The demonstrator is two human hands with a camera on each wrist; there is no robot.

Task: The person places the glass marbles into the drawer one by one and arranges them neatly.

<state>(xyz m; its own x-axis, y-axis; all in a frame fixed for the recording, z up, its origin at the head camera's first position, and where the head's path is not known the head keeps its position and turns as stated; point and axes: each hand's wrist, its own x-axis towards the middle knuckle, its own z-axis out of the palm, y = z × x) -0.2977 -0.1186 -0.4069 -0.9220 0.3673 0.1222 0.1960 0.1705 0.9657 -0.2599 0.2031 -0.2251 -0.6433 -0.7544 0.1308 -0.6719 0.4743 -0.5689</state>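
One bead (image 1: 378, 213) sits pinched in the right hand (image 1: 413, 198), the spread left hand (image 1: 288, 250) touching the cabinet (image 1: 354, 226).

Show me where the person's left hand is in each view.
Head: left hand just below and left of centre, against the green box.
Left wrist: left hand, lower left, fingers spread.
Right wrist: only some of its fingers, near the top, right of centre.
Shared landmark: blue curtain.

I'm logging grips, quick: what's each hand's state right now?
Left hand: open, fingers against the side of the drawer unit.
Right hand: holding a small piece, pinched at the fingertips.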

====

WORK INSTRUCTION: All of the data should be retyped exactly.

ANSWER FOR THE TASK:
The demonstrator is two human hands with a camera on each wrist; there is no robot.

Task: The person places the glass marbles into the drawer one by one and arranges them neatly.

<state>(xyz m; its own x-axis, y-axis; all in a frame fixed for the recording, z up, its origin at the head camera's first position, and where the head's path is not known the head keeps its position and turns as stated; point and axes: each hand's wrist, its own x-axis towards the middle knuckle, its own z-axis out of the palm, y = z × x) -0.2977 -0.1186 -0.4069 -0.9220 0.3673 0.1222 0.1960 0.1705 0.9657 -0.2599 0.2031 -0.2251 -0.6433 -0.7544 0.1308 -0.6719 0.4743 -0.5689</state>
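One bead (image 1: 378, 213) sits pinched in the right hand (image 1: 413, 198), the spread left hand (image 1: 288, 250) touching the cabinet (image 1: 354, 226).

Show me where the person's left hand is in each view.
Head: left hand just below and left of centre, against the green box.
Left wrist: left hand, lower left, fingers spread.
Right wrist: only some of its fingers, near the top, right of centre.
Shared landmark: blue curtain.

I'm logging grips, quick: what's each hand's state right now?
Left hand: open, fingers against the side of the drawer unit.
Right hand: holding a small piece, pinched at the fingertips.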

No further output is expected for this exercise.